=== DATASET CONTENT ===
----

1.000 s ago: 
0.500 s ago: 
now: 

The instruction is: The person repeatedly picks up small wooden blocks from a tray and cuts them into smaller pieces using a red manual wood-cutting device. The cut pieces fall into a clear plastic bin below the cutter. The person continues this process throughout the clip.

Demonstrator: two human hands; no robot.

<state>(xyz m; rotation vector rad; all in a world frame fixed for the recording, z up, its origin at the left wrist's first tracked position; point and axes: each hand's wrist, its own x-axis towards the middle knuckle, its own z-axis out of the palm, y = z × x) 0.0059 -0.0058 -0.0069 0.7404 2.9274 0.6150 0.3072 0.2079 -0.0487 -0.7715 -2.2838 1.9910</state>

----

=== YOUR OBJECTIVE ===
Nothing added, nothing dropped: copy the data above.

=== FINISHED TASK ===
1.000 s ago: 
0.500 s ago: 
now: 

The instruction is: The person repeatedly picks up small wooden blocks from a tray and cuts them into smaller pieces using a red manual wood-cutting device. The cut pieces fall into a clear plastic bin below the cutter. The person continues this process throughout the clip.

Demonstrator: two human hands; no robot.

<state>(xyz m; rotation vector rad; all in a world frame fixed for the recording, z up, its origin at the left wrist's first tracked position; point and axes: each hand's wrist, its own x-axis towards the middle knuckle, its own z-axis out of the palm, y = z × x) 0.0059 -0.0058 -0.0069 0.7404 2.9274 0.6150 0.3072 0.2079 -0.0487 -0.7715 -2.2838 1.9910</state>

The answer given is complete.